> **Task details**
Would you write out the whole listing below exactly as given?

..........

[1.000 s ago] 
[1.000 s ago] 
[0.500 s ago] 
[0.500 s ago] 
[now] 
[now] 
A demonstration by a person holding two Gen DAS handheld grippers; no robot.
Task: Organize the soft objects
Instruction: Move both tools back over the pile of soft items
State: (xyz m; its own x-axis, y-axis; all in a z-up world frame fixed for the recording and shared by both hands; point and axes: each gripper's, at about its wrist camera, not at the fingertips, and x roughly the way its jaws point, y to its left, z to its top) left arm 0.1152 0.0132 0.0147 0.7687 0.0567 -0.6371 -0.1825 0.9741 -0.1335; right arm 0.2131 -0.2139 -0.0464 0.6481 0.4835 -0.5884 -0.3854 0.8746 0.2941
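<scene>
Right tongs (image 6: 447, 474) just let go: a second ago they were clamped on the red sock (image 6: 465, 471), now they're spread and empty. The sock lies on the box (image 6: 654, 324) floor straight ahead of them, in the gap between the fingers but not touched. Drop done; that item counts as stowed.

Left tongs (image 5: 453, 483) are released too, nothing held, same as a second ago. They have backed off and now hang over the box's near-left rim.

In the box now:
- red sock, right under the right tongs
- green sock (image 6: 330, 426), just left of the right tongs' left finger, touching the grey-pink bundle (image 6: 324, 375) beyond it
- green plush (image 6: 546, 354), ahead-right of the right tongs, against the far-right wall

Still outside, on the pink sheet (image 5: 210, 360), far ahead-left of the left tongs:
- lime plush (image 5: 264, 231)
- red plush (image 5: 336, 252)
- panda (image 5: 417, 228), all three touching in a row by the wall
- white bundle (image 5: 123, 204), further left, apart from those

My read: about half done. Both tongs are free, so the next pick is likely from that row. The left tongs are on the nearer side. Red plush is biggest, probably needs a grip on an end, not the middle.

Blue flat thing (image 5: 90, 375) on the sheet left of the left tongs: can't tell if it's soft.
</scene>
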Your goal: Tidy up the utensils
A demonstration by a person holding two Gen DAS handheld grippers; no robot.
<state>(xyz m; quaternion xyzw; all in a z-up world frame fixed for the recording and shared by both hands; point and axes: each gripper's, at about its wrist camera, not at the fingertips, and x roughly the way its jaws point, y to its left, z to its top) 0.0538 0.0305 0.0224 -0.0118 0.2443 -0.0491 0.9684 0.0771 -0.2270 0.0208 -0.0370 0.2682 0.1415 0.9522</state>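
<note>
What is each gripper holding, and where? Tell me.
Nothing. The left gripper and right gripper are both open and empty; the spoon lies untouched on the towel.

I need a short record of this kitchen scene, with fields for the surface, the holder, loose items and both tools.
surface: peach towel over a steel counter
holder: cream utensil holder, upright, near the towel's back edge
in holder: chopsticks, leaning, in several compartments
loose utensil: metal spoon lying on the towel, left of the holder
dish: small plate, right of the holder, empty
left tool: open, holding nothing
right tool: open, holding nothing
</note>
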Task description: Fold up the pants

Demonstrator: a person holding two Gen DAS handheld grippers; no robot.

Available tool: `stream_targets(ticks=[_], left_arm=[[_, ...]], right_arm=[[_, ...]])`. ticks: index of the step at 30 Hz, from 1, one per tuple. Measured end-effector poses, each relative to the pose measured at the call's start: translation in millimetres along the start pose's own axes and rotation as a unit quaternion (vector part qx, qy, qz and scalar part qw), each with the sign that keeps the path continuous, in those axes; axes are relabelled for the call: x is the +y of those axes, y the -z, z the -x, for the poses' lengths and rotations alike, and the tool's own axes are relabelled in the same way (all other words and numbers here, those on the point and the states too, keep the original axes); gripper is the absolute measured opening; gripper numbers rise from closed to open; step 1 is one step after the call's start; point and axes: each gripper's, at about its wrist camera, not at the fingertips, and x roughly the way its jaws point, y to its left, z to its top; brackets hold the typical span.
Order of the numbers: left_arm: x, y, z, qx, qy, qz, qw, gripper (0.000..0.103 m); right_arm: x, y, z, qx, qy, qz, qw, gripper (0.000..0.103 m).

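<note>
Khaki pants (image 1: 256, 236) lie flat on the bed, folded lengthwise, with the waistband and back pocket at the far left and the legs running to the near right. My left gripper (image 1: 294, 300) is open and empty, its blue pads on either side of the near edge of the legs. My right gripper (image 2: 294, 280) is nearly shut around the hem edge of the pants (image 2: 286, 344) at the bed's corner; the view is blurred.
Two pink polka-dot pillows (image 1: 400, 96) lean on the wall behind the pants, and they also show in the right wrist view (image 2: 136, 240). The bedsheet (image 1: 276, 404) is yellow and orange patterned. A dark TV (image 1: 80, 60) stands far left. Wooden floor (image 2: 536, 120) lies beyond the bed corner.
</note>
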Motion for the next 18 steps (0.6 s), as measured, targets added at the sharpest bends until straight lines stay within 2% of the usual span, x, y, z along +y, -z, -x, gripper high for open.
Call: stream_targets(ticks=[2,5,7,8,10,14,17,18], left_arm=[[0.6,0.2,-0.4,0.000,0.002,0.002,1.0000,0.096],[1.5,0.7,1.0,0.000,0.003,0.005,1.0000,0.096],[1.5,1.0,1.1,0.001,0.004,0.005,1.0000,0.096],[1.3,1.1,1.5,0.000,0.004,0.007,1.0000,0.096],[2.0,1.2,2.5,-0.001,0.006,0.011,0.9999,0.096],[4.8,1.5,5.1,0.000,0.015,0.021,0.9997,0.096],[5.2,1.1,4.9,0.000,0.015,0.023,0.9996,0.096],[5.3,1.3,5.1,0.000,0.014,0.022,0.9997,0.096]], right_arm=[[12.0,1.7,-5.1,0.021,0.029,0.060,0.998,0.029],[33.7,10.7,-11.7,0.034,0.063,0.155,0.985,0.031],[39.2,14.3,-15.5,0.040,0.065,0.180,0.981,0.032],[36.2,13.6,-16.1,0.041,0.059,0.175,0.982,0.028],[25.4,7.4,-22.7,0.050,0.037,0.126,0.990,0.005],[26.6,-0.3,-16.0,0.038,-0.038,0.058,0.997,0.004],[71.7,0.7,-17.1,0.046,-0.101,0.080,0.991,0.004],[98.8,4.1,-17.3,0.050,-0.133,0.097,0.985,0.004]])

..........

> **Your solution**
[1.000 s ago] 
[1.000 s ago] 
[0.500 s ago] 
[0.500 s ago] 
[now] 
[now] 
A demonstration by a person holding two Gen DAS handheld grippers; no robot.
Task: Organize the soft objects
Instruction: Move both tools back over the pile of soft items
State: (xyz m; its own x-axis, y-axis; all in a z-up world frame fixed for the recording and shared by both hands; point and axes: each gripper's, at about its wrist camera, not at the fingertips, and x roughly the way its jaws point, y to its left, z to its top) left arm 0.1152 0.0132 0.0147 0.7687 0.0567 -0.6371 -0.1825 0.9741 -0.1335; right arm 0.2131 -0.2139 -0.0464 0.6481 0.4835 -0.5884 -0.3854 0.8746 0.2941
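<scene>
Right tongs (image 6: 447, 474) just let go: a second ago they were clamped on the red sock (image 6: 465, 471), now they're spread and empty. The sock lies on the box (image 6: 654, 324) floor straight ahead of them, in the gap between the fingers but not touched. Drop done; that item counts as stowed.

Left tongs (image 5: 453, 483) are released too, nothing held, same as a second ago. They have backed off and now hang over the box's near-left rim.

In the box now:
- red sock, right under the right tongs
- green sock (image 6: 330, 426), just left of the right tongs' left finger, touching the grey-pink bundle (image 6: 324, 375) beyond it
- green plush (image 6: 546, 354), ahead-right of the right tongs, against the far-right wall

Still outside, on the pink sheet (image 5: 210, 360), far ahead-left of the left tongs:
- lime plush (image 5: 264, 231)
- red plush (image 5: 336, 252)
- panda (image 5: 417, 228), all three touching in a row by the wall
- white bundle (image 5: 123, 204), further left, apart from those

My read: about half done. Both tongs are free, so the next pick is likely from that row. The left tongs are on the nearer side. Red plush is biggest, probably needs a grip on an end, not the middle.

Blue flat thing (image 5: 90, 375) on the sheet left of the left tongs: can't tell if it's soft.
</scene>
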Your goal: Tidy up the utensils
A demonstration by a person holding two Gen DAS handheld grippers; no robot.
<state>(xyz m; quaternion xyzw; all in a z-up world frame fixed for the recording and shared by both hands; point and axes: each gripper's, at about its wrist camera, not at the fingertips, and x roughly the way its jaws point, y to its left, z to its top) 0.0538 0.0305 0.0224 -0.0118 0.2443 -0.0491 0.9684 0.0771 -0.2270 0.0208 -0.0370 0.2682 0.1415 0.9522</state>
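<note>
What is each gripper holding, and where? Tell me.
Nothing. The left gripper and right gripper are both open and empty; the spoon lies untouched on the towel.

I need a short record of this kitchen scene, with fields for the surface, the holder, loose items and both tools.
surface: peach towel over a steel counter
holder: cream utensil holder, upright, near the towel's back edge
in holder: chopsticks, leaning, in several compartments
loose utensil: metal spoon lying on the towel, left of the holder
dish: small plate, right of the holder, empty
left tool: open, holding nothing
right tool: open, holding nothing
</note>
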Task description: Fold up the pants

Demonstrator: a person holding two Gen DAS handheld grippers; no robot.

Available tool: `stream_targets(ticks=[_], left_arm=[[_, ...]], right_arm=[[_, ...]])`. ticks: index of the step at 30 Hz, from 1, one per tuple. Measured end-effector poses, each relative to the pose measured at the call's start: translation in millimetres along the start pose's own axes and rotation as a unit quaternion (vector part qx, qy, qz and scalar part qw), each with the sign that keeps the path continuous, in those axes; axes are relabelled for the call: x is the +y of those axes, y the -z, z the -x, for the poses' lengths and rotations alike, and the tool's own axes are relabelled in the same way (all other words and numbers here, those on the point and the states too, keep the original axes); gripper is the absolute measured opening; gripper numbers rise from closed to open; step 1 is one step after the call's start; point and axes: each gripper's, at about its wrist camera, not at the fingertips, and x roughly the way its jaws point, y to its left, z to its top; brackets hold the typical span.
Order of the numbers: left_arm: x, y, z, qx, qy, qz, qw, gripper (0.000..0.103 m); right_arm: x, y, z, qx, qy, qz, qw, gripper (0.000..0.103 m).

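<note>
Khaki pants (image 1: 256, 236) lie flat on the bed, folded lengthwise, with the waistband and back pocket at the far left and the legs running to the near right. My left gripper (image 1: 294, 300) is open and empty, its blue pads on either side of the near edge of the legs. My right gripper (image 2: 294, 280) is nearly shut around the hem edge of the pants (image 2: 286, 344) at the bed's corner; the view is blurred.
Two pink polka-dot pillows (image 1: 400, 96) lean on the wall behind the pants, and they also show in the right wrist view (image 2: 136, 240). The bedsheet (image 1: 276, 404) is yellow and orange patterned. A dark TV (image 1: 80, 60) stands far left. Wooden floor (image 2: 536, 120) lies beyond the bed corner.
</note>
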Motion for the next 18 steps (0.6 s), as measured, targets added at the sharpest bends until straight lines stay within 2% of the usual span, x, y, z along +y, -z, -x, gripper high for open.
Call: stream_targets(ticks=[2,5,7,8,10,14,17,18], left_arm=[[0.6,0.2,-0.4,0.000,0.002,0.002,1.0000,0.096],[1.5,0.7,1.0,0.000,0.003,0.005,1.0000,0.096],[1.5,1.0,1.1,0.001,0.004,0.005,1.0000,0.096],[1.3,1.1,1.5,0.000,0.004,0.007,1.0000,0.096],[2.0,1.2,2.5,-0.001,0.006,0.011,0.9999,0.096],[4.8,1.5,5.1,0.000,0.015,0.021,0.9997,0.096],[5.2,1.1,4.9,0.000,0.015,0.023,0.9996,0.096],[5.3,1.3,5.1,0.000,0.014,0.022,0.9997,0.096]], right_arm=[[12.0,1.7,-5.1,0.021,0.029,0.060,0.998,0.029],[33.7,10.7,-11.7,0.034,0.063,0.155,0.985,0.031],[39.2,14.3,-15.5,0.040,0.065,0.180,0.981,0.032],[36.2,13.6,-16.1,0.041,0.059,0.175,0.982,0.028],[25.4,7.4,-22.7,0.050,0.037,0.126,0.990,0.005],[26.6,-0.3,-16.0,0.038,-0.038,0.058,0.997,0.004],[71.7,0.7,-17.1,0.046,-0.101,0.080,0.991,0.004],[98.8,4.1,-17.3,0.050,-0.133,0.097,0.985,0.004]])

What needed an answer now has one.